__Exercise brief__.
If a line contains "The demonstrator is", it is the last one to write out; begin with the first line of the records and copy each exactly.

Data in this exercise below:

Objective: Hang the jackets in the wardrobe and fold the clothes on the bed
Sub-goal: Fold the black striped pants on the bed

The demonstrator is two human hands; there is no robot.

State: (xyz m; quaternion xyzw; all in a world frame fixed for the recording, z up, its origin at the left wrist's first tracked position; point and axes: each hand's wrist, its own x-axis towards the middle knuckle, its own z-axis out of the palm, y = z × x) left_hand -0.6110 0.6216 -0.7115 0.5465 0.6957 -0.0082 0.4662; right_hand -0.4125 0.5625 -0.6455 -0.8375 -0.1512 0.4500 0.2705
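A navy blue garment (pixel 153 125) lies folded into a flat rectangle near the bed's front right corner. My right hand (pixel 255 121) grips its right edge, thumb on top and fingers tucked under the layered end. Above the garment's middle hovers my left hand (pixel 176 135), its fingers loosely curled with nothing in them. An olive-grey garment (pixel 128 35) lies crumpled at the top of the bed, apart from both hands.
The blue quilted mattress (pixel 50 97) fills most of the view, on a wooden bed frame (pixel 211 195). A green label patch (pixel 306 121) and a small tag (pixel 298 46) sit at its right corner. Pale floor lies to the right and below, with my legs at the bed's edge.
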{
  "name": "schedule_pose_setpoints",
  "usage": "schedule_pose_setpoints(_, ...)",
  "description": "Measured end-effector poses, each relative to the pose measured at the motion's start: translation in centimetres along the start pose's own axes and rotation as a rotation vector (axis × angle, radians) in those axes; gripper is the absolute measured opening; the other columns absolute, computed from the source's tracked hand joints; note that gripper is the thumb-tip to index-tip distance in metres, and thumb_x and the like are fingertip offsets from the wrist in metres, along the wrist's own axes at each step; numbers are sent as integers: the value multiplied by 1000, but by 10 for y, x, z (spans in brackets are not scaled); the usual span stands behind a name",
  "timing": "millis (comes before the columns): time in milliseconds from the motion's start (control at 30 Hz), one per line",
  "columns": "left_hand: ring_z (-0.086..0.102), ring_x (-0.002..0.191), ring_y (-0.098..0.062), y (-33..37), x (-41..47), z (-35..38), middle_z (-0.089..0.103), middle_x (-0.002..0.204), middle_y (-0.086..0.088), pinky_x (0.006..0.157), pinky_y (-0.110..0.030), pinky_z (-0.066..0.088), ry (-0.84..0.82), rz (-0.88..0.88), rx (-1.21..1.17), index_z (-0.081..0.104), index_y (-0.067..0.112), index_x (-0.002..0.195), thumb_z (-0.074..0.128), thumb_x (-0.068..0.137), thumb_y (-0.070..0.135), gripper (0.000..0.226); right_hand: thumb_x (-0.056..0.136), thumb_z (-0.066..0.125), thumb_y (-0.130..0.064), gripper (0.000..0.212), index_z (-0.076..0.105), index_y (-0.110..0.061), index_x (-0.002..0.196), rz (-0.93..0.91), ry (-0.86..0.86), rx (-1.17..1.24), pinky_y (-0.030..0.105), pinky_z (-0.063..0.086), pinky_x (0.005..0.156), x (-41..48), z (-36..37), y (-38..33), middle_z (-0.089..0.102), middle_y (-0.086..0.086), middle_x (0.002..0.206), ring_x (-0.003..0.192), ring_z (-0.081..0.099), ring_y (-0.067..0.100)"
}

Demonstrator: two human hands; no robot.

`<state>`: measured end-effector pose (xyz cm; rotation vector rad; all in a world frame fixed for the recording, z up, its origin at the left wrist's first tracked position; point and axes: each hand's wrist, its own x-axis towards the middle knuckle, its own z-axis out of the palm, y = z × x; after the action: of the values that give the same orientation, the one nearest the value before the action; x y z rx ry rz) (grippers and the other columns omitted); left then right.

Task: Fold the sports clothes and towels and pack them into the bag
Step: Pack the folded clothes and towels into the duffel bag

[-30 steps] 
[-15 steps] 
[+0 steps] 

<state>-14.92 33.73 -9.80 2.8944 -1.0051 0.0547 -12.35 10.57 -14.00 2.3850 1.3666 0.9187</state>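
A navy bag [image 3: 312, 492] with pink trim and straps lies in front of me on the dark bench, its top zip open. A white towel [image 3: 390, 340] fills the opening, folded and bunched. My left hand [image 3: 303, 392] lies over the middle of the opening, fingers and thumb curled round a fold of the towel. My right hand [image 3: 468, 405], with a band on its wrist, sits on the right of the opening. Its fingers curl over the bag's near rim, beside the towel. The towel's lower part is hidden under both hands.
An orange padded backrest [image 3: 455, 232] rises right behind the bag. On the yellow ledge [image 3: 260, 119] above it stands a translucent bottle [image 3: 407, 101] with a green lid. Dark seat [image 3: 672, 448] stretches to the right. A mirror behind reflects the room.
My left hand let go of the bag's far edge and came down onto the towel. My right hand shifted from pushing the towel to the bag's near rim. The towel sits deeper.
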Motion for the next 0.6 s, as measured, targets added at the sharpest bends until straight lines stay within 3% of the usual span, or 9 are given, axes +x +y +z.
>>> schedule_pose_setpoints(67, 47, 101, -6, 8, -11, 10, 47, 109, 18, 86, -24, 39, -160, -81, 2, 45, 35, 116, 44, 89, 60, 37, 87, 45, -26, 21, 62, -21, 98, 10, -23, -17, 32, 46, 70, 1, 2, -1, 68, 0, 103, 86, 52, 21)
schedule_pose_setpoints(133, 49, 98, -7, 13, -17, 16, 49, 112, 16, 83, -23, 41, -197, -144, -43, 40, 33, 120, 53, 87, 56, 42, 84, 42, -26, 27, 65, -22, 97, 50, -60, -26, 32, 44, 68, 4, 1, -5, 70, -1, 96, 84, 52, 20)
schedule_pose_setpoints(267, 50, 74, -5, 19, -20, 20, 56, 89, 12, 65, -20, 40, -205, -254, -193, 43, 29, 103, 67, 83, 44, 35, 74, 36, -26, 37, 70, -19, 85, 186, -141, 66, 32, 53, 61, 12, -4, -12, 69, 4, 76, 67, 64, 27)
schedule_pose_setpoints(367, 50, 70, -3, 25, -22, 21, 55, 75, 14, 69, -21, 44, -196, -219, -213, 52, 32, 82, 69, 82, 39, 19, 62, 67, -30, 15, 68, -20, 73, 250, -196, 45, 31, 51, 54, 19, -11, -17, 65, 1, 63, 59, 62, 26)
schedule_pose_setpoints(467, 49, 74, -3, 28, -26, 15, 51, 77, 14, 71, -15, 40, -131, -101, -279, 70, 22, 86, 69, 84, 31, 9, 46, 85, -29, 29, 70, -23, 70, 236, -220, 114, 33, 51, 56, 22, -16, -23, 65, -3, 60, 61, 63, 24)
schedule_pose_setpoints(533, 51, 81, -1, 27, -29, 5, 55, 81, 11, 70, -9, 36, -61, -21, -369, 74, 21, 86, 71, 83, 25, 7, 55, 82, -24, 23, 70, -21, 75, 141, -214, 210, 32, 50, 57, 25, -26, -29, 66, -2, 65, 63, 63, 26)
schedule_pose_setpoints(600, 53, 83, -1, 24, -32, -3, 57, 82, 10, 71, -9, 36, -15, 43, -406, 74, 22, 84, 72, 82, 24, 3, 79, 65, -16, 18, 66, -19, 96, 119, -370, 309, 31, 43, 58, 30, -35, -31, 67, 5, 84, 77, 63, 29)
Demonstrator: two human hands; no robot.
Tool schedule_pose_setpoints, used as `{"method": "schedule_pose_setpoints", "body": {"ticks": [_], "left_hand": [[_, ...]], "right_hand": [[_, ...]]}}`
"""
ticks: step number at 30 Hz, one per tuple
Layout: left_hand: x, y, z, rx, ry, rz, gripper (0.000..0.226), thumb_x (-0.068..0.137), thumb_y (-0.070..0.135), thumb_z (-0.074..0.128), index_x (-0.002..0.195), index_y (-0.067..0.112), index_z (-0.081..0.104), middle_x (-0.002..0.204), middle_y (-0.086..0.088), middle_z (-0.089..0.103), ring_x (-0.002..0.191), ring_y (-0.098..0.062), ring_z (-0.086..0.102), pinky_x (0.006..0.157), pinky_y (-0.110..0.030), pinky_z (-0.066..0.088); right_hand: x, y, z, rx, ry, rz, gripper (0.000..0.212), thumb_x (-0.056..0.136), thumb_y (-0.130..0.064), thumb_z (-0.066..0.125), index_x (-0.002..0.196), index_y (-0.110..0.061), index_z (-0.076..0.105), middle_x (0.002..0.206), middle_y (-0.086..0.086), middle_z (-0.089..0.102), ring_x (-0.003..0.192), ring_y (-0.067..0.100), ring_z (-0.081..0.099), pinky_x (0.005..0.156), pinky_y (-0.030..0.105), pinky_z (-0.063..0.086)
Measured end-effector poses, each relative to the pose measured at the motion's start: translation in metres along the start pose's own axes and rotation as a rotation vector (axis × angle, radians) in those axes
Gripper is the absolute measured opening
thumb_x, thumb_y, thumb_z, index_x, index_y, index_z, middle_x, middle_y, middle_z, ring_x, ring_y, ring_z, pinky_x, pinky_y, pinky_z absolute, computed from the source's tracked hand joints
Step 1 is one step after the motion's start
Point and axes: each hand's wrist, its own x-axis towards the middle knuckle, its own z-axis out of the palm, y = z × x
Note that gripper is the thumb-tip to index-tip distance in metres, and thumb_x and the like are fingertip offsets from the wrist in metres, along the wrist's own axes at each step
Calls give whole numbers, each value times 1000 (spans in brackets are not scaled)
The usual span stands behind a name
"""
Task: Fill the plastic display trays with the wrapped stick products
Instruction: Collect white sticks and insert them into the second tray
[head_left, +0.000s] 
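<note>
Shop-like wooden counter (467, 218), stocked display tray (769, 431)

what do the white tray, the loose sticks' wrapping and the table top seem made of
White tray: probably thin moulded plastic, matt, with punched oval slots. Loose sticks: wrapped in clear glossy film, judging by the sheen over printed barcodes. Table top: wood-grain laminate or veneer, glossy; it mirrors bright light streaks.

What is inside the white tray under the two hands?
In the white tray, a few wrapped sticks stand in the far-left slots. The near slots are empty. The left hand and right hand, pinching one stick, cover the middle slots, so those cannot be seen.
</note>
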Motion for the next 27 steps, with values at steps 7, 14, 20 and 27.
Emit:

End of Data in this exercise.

__The completed task__.
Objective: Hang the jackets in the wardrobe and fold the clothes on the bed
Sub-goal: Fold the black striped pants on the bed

The demonstrator is two human hands; there is no robot.

Nothing more remains to be added to this answer.